### YOUR OBJECTIVE
The answer should be every line below, repeated exactly, with the images left out.

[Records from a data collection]
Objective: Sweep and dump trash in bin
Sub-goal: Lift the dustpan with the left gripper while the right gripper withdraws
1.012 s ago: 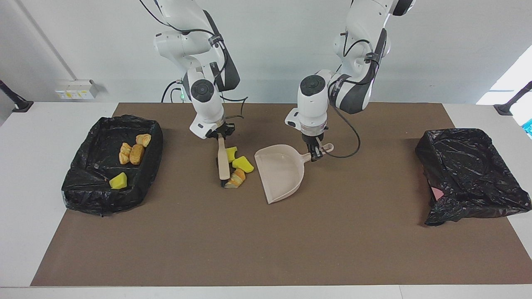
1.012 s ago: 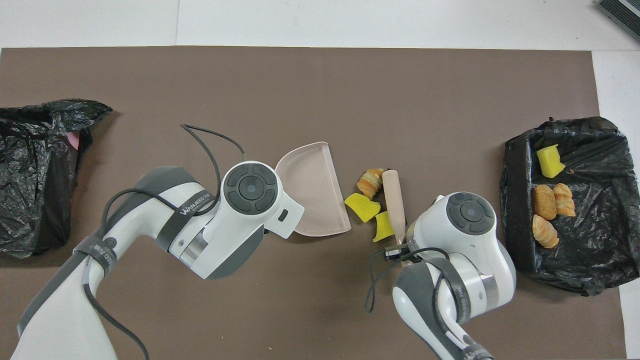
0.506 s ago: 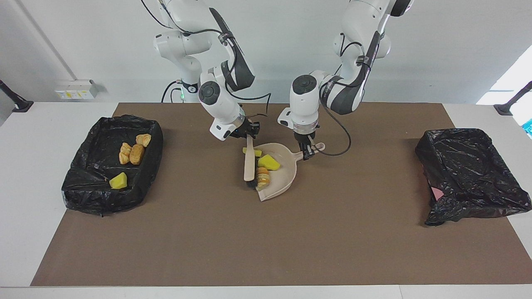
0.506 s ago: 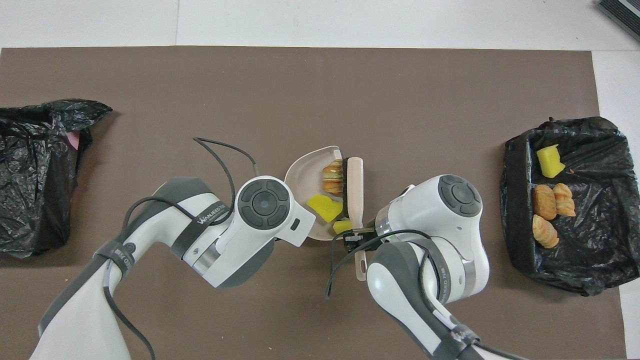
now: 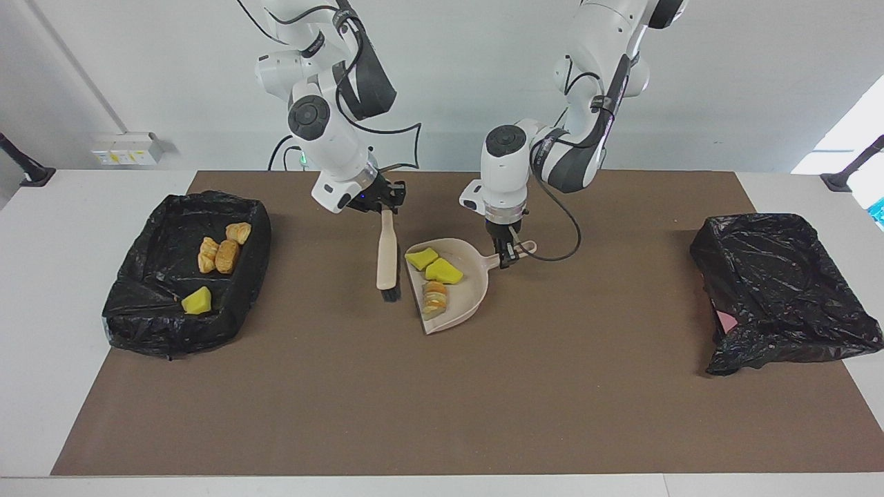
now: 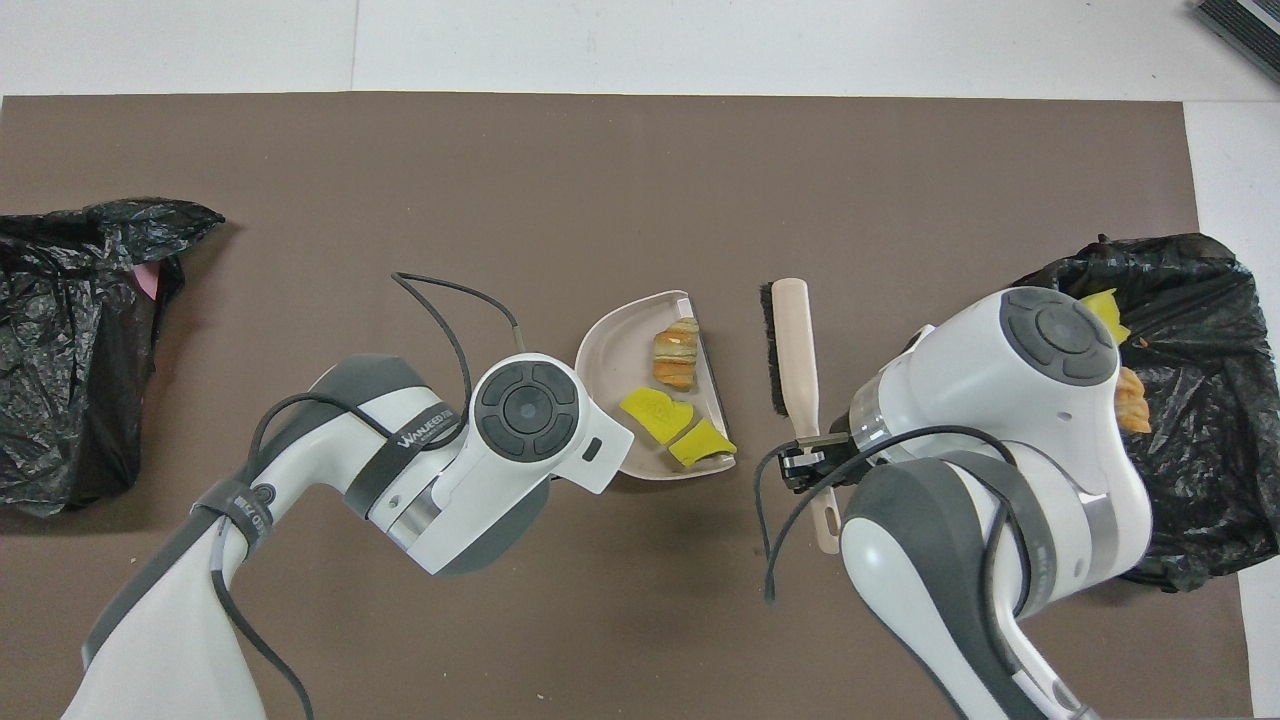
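Note:
A beige dustpan (image 5: 471,293) (image 6: 612,350) lies mid-table with three pieces of trash in it: two yellow sponge chunks (image 5: 444,271) (image 6: 655,412) and a tan bread-like piece (image 5: 435,297) (image 6: 676,353). My left gripper (image 5: 509,255) is shut on the dustpan's handle; the arm's wrist hides it in the overhead view. My right gripper (image 5: 385,205) (image 6: 815,455) is shut on the handle of a beige brush (image 5: 387,259) (image 6: 790,345). The brush hangs beside the dustpan's open edge, apart from it, toward the right arm's end.
A bin lined with a black bag (image 5: 138,324) (image 6: 1200,420) stands at the right arm's end and holds bread pieces (image 5: 221,252) and a yellow chunk (image 5: 197,301). Another black-bagged bin (image 5: 780,290) (image 6: 70,350) stands at the left arm's end. A brown mat (image 5: 442,400) covers the table.
The brush swept the three pieces into the dustpan, then drew back toward the right arm's end. The dustpan shifted toward the brush and now holds the pieces.

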Controlling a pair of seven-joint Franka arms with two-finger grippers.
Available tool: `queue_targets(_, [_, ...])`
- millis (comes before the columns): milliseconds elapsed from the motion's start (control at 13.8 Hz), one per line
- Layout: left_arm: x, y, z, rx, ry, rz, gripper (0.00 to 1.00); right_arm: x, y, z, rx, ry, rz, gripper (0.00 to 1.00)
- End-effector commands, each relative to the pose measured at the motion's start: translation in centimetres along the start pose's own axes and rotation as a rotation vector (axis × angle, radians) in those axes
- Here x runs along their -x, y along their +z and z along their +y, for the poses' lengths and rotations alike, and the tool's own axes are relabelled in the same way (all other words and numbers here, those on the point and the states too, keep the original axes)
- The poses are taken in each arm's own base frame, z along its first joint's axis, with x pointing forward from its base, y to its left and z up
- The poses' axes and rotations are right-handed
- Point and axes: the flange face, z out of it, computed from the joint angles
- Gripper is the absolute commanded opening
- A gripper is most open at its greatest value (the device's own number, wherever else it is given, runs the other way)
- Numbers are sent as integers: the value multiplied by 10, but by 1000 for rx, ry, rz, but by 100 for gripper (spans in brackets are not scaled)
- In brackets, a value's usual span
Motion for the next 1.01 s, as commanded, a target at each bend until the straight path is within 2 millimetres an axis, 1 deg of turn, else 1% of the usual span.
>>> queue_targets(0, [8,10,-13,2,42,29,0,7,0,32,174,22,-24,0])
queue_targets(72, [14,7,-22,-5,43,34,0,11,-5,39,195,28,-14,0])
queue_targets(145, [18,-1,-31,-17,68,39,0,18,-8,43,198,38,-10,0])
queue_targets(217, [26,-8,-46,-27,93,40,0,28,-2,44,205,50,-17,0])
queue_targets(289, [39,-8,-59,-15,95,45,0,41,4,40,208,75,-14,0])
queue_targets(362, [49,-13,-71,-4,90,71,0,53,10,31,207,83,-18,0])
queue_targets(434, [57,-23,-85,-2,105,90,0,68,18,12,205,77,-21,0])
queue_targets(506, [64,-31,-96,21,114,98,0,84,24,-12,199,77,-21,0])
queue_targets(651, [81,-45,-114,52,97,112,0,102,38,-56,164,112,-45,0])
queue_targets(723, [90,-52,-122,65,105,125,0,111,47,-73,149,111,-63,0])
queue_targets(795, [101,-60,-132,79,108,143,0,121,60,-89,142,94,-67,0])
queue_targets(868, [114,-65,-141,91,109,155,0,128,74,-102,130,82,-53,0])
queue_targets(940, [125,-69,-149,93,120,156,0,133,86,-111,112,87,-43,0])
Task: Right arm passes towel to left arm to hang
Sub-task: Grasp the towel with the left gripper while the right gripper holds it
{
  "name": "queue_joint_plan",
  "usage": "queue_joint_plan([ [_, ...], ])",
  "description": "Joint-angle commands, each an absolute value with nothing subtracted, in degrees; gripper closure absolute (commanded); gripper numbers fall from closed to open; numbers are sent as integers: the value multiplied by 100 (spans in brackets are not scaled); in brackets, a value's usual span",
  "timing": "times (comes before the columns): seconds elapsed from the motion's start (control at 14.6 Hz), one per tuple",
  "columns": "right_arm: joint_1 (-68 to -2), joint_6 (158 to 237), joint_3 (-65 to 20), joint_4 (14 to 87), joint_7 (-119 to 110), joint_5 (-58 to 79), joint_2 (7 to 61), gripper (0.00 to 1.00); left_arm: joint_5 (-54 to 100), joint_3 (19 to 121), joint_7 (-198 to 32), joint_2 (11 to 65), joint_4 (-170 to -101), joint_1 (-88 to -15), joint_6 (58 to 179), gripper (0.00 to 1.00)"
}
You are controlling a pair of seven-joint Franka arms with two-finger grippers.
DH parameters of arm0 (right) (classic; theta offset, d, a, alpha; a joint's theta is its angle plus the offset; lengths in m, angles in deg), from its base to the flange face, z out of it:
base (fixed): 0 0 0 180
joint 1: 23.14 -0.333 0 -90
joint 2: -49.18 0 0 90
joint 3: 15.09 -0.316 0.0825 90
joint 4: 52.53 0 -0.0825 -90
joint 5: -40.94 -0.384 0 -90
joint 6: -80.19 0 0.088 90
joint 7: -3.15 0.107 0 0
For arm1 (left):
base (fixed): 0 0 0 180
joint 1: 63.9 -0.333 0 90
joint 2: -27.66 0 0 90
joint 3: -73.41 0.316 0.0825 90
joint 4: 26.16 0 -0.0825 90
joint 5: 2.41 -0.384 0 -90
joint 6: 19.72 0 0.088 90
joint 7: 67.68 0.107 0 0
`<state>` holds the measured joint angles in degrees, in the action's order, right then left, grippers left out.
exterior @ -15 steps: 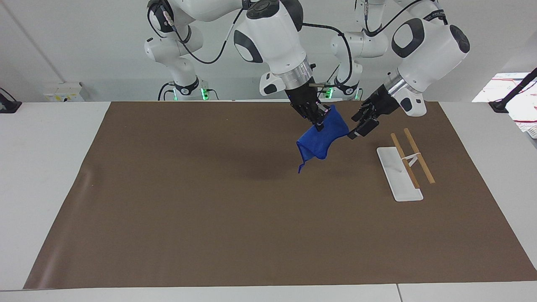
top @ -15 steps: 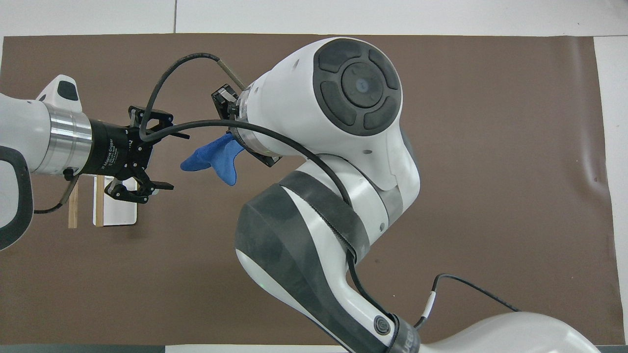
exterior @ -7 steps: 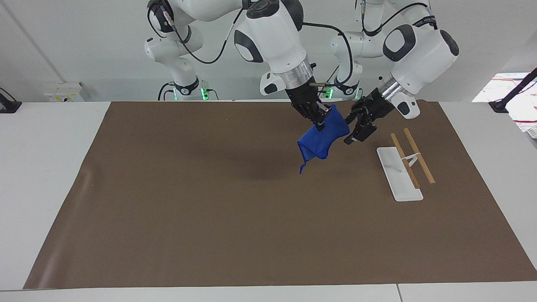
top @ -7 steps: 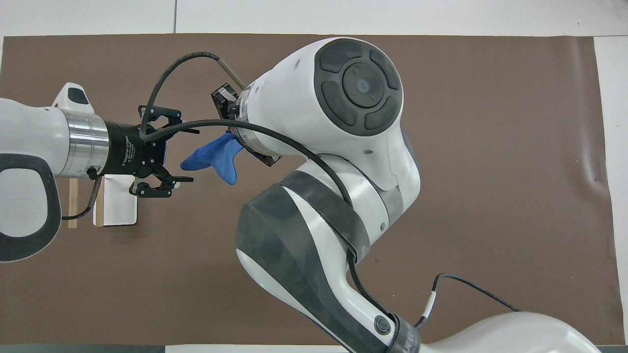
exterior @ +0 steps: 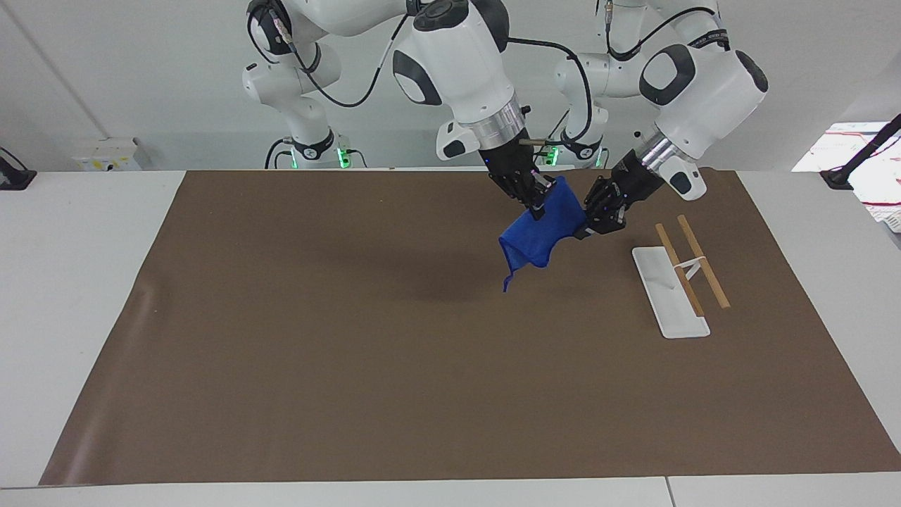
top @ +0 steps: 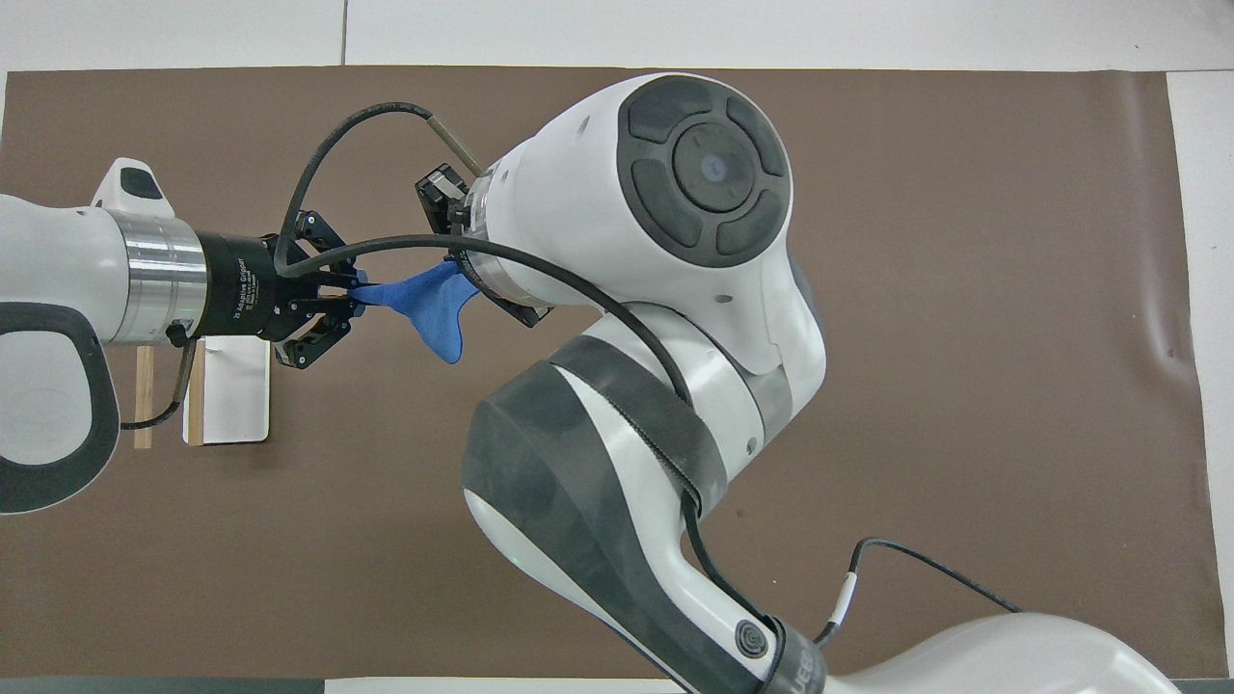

### ANSWER SECTION
Objective: Sweep and dump trash in bin
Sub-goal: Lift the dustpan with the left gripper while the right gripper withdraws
1.012 s ago: 
1.012 s ago: 
0.506 s ago: 
0.506 s ago: 
now: 
now: 
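Note:
A beige dustpan (image 5: 471,293) (image 6: 612,350) lies mid-table with three pieces of trash in it: two yellow sponge chunks (image 5: 444,271) (image 6: 655,412) and a tan bread-like piece (image 5: 435,297) (image 6: 676,353). My left gripper (image 5: 509,255) is shut on the dustpan's handle; the arm's wrist hides it in the overhead view. My right gripper (image 5: 385,205) (image 6: 815,455) is shut on the handle of a beige brush (image 5: 387,259) (image 6: 790,345). The brush hangs beside the dustpan's open edge, apart from it, toward the right arm's end.
A bin lined with a black bag (image 5: 138,324) (image 6: 1200,420) stands at the right arm's end and holds bread pieces (image 5: 221,252) and a yellow chunk (image 5: 197,301). Another black-bagged bin (image 5: 780,290) (image 6: 70,350) stands at the left arm's end. A brown mat (image 5: 442,400) covers the table.
The brush swept the three pieces into the dustpan, then drew back toward the right arm's end. The dustpan shifted toward the brush and now holds the pieces.
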
Controlling a pair of seven-joint Franka arms with two-finger grippers.
Available tool: `queue_targets(_, [_, ...])`
- millis (comes before the columns): milliseconds elapsed from the motion's start (control at 13.8 Hz), one per line
- Layout: left_arm: x, y, z, rx, ry, rz, gripper (0.00 to 1.00); right_arm: x, y, z, rx, ry, rz, gripper (0.00 to 1.00)
- End-effector commands, each relative to the pose measured at the motion's start: translation in centimetres along the start pose's own axes and rotation as a rotation vector (axis × angle, radians) in those axes
- Here x runs along their -x, y along their +z and z along their +y, for the poses' lengths and rotations alike, and the tool's own axes are relabelled in the same way (all other words and numbers here, those on the point and the states too, keep the original axes)
- The poses are taken in each arm's own base frame, z along its first joint's axis, with x pointing forward from its base, y to its left and z up
- The poses' axes and rotations are right-handed
- Point and axes: the flange face, z out of it, computed from the joint angles
- Gripper is the absolute commanded opening
- A gripper is most open at its greatest value (the device's own number, wherever else it is given, runs the other way)
- Numbers are sent as integers: the value multiplied by 10, but by 1000 for rx, ry, rz, but by 100 for gripper (spans in brackets are not scaled)
- In brackets, a value's usual span
Motion for the next 1.01 s, as commanded, a target at each bend until the straight path is within 2 millimetres an axis, 1 deg of turn, else 1% of the usual span.
>>> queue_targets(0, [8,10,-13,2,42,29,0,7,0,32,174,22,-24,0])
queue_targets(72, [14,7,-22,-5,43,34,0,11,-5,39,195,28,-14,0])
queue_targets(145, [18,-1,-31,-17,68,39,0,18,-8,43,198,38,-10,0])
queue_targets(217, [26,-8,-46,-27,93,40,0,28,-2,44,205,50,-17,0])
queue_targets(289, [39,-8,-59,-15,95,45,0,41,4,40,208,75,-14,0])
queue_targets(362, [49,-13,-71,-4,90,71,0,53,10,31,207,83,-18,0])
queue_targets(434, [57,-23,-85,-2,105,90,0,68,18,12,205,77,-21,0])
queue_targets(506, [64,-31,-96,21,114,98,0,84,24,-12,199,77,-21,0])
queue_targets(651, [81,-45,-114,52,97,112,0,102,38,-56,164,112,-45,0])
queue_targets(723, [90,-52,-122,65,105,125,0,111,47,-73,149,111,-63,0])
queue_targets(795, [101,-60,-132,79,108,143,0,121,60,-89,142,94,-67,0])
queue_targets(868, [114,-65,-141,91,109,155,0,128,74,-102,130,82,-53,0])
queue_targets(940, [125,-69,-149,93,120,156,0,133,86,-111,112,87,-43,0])
Task: Right arm passes towel to left arm to hang
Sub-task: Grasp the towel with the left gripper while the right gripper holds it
{
  "name": "queue_joint_plan",
  "usage": "queue_joint_plan([ [_, ...], ])",
  "description": "Joint-angle commands, each an absolute value with nothing subtracted, in degrees; gripper closure absolute (commanded); gripper numbers fall from closed to open; numbers are sent as integers: the value multiplied by 100 (spans in brackets are not scaled); in brackets, a value's usual span",
  "timing": "times (comes before the columns): seconds elapsed from the motion's start (control at 14.6 Hz), one per tuple",
  "columns": "right_arm: joint_1 (-68 to -2), joint_6 (158 to 237), joint_3 (-65 to 20), joint_4 (14 to 87), joint_7 (-119 to 110), joint_5 (-58 to 79), joint_2 (7 to 61), gripper (0.00 to 1.00); left_arm: joint_5 (-54 to 100), joint_3 (19 to 121), joint_7 (-198 to 32), joint_2 (11 to 65), joint_4 (-170 to -101), joint_1 (-88 to -15), joint_6 (58 to 179), gripper (0.00 to 1.00)"
}
You are controlling a pair of seven-joint Franka arms with two-finger grippers.
DH parameters of arm0 (right) (classic; theta offset, d, a, alpha; a joint's theta is its angle plus the offset; lengths in m, angles in deg), from its base to the flange face, z out of it:
base (fixed): 0 0 0 180
joint 1: 23.14 -0.333 0 -90
joint 2: -49.18 0 0 90
joint 3: 15.09 -0.316 0.0825 90
joint 4: 52.53 0 -0.0825 -90
joint 5: -40.94 -0.384 0 -90
joint 6: -80.19 0 0.088 90
joint 7: -3.15 0.107 0 0
For arm1 (left):
base (fixed): 0 0 0 180
joint 1: 63.9 -0.333 0 90
joint 2: -27.66 0 0 90
joint 3: -73.41 0.316 0.0825 90
joint 4: 26.16 0 -0.0825 90
joint 5: 2.41 -0.384 0 -90
joint 6: 19.72 0 0.088 90
joint 7: 67.68 0.107 0 0
`<state>` holds the measured joint angles in degrees, in the action's order, right then left, grippers left out.
exterior @ -15 steps: 
top @ -15 steps: 
exterior @ -7 steps: 
top @ -7 steps: 
exterior @ +0 steps: 
top @ +0 steps: 

This answer is complete as written.